Reisetipps Kanada Ost

Insider Tipps Kanada Ost MARCO POLO Autor Karl Teuschl im Interview

Karl Teuschl lebt in München und Vancouver. Als Buch- und Filmautor ist er stets auf der Suche nach spannenden Themen - und findet sie.

Seit wann kennen Sie Kanada?

Seit 10 Jahren lebe ich einen Teil des Jahres in Kanada. Seither bin ich als Journalist und Autor sowie für Dokumentar- und Reisefilme überall in der Region unterwegs. Mein letztes Projekt war ein Arte-Film über Eisbergforschung in Kanada. Dafür war ich zum Drehen mehrmals in Labrador und Neufundland - auch im Winter. So komme ich durch meine Arbeit immer wieder an ungewöhnliche Orte.

Was reizt Sie besonders an dem Land?

Die Weite, der Platz, den man auch im täglichen Leben in Kanada hat - das beeindruckt mich hier am meisten. Auch wenn die Kanadier sicher ihre Fehler beim Umweltschutz gemacht haben, die Natur ist immer noch intakter, wilder und ursprünglicher als in Europa. Es gibt - nicht nur in Nationalparks - noch wirklich große Landflächen, in denen der Mensch noch keine Spuren hinterlassen hat.

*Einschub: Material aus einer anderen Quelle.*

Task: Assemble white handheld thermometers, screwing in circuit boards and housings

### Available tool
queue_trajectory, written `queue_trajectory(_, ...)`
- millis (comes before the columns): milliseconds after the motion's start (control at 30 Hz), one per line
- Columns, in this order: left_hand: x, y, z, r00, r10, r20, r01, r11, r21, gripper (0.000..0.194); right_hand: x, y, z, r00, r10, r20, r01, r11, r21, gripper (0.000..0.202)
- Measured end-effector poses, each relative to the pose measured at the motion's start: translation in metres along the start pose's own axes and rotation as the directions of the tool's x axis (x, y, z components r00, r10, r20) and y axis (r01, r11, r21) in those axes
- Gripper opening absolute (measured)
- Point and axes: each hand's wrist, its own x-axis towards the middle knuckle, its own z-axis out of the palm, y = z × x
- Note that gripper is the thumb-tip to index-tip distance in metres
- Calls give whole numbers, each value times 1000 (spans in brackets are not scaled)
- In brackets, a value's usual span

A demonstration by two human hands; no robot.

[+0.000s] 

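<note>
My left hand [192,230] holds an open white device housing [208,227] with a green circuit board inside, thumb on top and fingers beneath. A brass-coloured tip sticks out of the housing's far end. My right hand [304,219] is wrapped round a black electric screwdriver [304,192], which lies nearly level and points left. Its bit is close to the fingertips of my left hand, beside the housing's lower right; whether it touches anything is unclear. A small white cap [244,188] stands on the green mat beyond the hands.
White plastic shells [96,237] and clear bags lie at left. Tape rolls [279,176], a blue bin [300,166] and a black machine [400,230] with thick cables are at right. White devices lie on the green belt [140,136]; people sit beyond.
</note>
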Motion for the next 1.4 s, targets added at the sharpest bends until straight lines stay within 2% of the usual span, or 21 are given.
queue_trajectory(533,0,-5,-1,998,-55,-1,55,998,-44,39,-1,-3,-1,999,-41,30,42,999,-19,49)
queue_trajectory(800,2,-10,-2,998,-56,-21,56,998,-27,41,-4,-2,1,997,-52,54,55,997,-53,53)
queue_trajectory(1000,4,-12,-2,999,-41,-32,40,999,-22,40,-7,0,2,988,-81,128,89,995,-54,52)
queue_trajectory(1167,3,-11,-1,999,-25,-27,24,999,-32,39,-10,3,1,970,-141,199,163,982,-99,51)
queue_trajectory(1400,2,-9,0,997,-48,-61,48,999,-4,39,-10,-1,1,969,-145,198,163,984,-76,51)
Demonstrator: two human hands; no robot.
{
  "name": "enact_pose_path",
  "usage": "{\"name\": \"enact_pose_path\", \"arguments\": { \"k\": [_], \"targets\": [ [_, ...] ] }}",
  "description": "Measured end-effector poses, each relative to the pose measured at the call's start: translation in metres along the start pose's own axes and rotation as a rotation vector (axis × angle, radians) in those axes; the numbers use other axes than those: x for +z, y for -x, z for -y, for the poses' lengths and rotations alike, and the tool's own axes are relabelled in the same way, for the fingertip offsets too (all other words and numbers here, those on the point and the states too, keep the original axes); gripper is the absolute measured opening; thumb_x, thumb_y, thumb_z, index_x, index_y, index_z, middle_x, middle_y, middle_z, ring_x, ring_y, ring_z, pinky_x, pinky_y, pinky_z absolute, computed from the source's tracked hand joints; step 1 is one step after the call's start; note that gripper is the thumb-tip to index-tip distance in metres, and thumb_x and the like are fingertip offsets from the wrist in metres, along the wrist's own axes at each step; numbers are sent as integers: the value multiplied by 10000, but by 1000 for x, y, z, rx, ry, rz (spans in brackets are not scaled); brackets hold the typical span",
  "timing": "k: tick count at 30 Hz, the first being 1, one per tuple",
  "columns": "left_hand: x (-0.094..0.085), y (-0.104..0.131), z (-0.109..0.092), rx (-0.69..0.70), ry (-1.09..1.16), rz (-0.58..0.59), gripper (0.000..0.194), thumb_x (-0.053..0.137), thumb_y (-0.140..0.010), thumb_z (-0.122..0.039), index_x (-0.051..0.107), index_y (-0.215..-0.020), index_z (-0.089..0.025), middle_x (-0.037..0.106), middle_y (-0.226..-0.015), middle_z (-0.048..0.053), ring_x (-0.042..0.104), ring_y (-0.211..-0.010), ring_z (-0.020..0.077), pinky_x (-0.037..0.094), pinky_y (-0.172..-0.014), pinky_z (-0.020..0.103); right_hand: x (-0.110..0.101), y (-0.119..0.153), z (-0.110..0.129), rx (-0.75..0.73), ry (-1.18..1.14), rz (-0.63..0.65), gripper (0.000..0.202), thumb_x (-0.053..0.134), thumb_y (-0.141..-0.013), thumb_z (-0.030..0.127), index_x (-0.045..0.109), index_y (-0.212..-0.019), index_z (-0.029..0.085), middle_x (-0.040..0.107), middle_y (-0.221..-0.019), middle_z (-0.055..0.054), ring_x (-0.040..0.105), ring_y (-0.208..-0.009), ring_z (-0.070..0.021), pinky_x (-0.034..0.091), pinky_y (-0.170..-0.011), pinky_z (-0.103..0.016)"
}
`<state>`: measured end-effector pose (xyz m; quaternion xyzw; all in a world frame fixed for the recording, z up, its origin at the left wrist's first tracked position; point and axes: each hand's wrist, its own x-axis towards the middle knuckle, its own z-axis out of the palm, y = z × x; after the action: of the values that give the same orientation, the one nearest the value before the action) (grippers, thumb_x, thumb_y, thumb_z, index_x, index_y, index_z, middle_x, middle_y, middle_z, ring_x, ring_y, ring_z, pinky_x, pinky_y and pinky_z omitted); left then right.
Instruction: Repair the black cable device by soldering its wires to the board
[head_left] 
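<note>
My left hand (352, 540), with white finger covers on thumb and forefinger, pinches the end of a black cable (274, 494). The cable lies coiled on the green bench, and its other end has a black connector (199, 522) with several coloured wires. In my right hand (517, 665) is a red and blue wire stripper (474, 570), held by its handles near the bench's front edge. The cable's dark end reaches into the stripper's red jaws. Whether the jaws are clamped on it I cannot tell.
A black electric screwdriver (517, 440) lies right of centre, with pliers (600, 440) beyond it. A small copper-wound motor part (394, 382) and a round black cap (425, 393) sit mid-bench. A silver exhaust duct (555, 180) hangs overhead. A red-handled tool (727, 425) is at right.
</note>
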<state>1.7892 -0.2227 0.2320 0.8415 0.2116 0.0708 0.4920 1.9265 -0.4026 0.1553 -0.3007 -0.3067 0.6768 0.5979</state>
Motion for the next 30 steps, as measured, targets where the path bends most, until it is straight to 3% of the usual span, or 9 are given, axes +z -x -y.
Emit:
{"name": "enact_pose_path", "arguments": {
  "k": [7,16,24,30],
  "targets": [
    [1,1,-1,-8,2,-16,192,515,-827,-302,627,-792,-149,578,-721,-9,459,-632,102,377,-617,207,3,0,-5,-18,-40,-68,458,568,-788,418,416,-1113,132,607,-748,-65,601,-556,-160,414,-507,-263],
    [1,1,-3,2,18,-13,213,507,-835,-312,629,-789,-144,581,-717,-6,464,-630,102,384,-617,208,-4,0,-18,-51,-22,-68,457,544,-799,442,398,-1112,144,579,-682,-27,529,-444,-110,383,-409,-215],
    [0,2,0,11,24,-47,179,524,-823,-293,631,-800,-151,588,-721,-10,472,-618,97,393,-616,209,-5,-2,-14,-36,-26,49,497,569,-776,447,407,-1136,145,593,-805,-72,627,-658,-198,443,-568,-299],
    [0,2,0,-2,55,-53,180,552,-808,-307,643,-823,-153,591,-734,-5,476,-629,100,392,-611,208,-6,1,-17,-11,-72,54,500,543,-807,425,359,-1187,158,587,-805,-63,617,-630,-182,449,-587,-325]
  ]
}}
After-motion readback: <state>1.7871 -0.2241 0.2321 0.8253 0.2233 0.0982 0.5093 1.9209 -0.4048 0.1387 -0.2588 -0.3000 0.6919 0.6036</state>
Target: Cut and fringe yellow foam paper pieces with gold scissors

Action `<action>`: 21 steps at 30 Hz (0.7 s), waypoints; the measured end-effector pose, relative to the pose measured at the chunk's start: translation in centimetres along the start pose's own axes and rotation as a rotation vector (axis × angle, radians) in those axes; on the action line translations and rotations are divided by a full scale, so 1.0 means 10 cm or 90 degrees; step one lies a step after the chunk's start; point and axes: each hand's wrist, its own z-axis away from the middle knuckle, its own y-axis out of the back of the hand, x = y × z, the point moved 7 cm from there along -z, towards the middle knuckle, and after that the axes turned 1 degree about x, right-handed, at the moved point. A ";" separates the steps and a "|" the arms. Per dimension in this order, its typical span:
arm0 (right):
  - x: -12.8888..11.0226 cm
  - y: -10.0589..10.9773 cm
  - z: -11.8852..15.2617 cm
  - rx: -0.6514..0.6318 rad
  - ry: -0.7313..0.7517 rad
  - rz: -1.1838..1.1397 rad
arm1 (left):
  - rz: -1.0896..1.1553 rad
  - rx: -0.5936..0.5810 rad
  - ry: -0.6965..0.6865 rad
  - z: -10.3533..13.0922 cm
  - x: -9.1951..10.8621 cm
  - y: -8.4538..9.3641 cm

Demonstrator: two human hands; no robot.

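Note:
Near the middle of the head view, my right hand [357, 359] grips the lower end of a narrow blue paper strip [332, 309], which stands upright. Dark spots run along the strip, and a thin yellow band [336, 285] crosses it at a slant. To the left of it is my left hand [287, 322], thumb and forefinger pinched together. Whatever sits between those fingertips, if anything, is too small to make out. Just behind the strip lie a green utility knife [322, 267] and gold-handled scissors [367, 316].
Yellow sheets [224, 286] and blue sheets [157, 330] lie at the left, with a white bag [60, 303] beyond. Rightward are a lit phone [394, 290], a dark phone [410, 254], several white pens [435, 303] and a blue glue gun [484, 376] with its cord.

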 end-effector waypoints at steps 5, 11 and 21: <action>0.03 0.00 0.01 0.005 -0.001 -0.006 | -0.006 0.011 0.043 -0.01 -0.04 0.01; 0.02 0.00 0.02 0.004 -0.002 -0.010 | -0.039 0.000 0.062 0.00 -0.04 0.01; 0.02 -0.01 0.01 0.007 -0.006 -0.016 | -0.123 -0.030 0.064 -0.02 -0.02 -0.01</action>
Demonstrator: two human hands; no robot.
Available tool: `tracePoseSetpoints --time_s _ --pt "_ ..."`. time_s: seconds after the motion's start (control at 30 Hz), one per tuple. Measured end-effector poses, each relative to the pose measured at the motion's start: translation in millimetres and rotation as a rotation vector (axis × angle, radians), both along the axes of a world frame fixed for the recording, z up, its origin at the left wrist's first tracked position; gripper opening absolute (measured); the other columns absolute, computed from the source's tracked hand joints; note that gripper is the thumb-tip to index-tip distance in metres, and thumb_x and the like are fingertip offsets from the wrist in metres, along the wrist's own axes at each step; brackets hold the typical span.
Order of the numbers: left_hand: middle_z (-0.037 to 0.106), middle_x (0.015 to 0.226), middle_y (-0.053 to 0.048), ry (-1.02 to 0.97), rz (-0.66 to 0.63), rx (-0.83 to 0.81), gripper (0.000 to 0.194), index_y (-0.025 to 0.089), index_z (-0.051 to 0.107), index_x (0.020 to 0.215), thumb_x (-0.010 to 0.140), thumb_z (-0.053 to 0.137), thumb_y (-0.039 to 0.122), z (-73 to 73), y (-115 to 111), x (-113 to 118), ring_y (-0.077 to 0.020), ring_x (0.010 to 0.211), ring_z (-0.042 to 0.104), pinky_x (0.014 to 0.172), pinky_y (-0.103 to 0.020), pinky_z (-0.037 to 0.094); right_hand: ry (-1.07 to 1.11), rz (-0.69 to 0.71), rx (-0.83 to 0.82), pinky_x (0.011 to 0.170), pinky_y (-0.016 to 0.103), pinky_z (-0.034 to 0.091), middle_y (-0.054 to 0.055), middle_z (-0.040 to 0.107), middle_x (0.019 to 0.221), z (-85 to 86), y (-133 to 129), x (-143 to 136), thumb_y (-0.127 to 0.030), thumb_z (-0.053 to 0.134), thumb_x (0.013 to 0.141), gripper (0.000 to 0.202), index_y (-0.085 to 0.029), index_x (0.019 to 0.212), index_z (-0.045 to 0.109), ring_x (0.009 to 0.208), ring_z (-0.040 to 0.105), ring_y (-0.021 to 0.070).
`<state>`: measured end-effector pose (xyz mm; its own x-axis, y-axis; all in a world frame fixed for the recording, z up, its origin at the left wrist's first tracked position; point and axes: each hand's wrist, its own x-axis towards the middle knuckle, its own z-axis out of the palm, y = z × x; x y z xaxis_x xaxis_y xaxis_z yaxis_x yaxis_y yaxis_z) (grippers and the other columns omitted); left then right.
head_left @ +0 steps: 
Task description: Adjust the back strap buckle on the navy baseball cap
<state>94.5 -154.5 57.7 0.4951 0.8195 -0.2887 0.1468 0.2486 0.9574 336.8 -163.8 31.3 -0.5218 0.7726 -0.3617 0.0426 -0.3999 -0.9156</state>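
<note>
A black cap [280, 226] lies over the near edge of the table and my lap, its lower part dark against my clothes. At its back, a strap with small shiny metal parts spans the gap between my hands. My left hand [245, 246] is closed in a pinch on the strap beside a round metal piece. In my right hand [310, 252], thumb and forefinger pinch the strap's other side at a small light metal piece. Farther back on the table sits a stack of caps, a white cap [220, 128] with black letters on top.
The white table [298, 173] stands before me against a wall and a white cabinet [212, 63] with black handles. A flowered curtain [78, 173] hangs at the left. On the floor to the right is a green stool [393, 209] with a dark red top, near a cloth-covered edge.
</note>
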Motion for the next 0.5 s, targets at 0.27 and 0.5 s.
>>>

Wo haben Sie die Sprache gelernt?

Seit meinem Studium in Los Angeles bin ich ziemlich flüssig im Englischen - dass ich dort Phonetik und linguistische Anthropologie studiert habe, half dabei sicherlich. Man lernt, was wichtig ist, um als native speaker durchzugehen. Tipp: Die Intonation ist wichtiger als ein großer Wortschatz.

Als Reisejournalist müssen Sie ja viel unterwegs sein?

Ja, meist bin ich etwa 3 bis 4 Monate im Jahr on the road, fast ausschließlich in Nordamerika und ein bis zwei Monate davon in Kanada. Oft bin ich in den großen Metropolen, viel aber für Hintergrundrecherchen zu Artikeln und Filmen auch im Hinterland. Draußen im weiten Land gefällt es mir immer am besten.

Was prädestiniert Sie als MARCO POLO Autor?

Ich habe mein Studium mit Reiseleitungen finanziert. Da bekommt man ein Gespür dafür, was die Reisenden wissen und erleben wollen: Nicht nur die Highlights und großen Sehenswürdigkeiten (die natürlich auch), sondern dazu die kleinen, stillen oder auch ungewöhnlichen Dinge eine Ecke weiter, über die man wirklich Zugang zum Land bekommt. Das indianische Café mit den fabelhaften Blaubeerpfannkuchen, der Wandertrail, auf dem man vielleicht sogar ganz nah zum Land auch Wale sieht, die Tour zum Bärenbeobachten, die ganz persönlich geführte Lodge im Hinterland. Solche Tipps zu entdecken macht den größten Spaß. Es kommt immer auf die richtige Kombination an, damit eine Reise zum Erlebnis wird.